* TASK:
Lines with the string "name" must each be copied from the listing.

* PROVIDED DATA:
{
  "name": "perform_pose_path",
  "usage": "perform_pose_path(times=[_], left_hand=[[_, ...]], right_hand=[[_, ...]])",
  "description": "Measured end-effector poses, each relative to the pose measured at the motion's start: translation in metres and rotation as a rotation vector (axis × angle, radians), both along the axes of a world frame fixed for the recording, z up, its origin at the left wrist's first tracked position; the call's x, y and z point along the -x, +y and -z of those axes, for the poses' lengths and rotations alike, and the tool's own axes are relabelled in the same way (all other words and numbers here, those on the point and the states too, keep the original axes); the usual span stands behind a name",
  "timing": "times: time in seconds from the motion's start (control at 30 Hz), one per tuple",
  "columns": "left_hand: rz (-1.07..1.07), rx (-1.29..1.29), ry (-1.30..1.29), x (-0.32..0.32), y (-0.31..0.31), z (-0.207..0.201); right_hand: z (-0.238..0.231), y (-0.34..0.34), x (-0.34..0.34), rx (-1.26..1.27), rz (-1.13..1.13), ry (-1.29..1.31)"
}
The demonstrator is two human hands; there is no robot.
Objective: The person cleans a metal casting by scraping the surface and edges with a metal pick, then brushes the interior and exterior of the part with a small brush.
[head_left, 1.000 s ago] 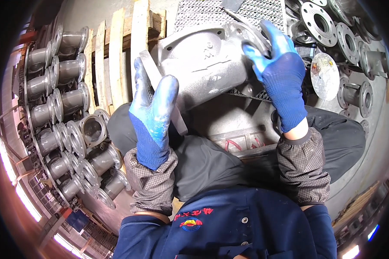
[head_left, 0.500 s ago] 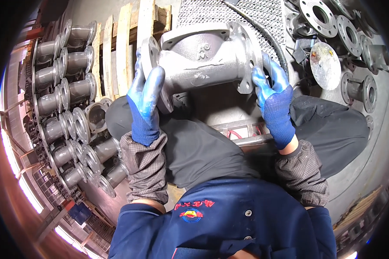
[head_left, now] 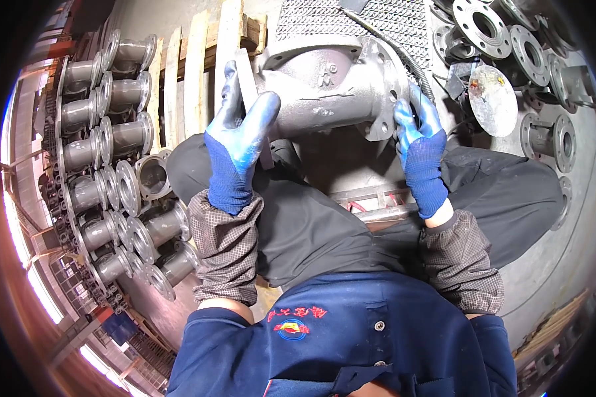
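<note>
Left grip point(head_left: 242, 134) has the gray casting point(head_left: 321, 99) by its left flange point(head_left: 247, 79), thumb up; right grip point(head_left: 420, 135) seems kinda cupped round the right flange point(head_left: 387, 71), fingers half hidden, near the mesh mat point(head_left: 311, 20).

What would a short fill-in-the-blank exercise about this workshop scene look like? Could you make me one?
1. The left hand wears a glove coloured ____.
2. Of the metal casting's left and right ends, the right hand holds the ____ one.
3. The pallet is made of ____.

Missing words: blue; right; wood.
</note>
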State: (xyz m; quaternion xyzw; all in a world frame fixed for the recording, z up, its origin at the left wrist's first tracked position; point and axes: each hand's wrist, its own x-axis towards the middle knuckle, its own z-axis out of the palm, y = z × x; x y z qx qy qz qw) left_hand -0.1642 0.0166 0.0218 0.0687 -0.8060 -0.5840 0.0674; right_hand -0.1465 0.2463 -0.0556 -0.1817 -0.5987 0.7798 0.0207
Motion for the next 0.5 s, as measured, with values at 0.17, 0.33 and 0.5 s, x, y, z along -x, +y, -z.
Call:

* REPLY TO THE TASK:
  "name": "perform_pose_path",
  "description": "Measured end-effector poses, each relative to the pose measured at the motion's start: translation in metres and rotation as a rotation vector (axis × angle, radians), both along the axes of a world frame fixed for the recording, z up, its origin at the left wrist's first tracked position; the call's x, y and z point along the -x, +y and -z of those axes, for the poses' lengths and rotations alike, and the tool's own axes are relabelled in the same way (all other words and numbers here, those on the point and the states too, keep the original axes); the usual span stands behind a name",

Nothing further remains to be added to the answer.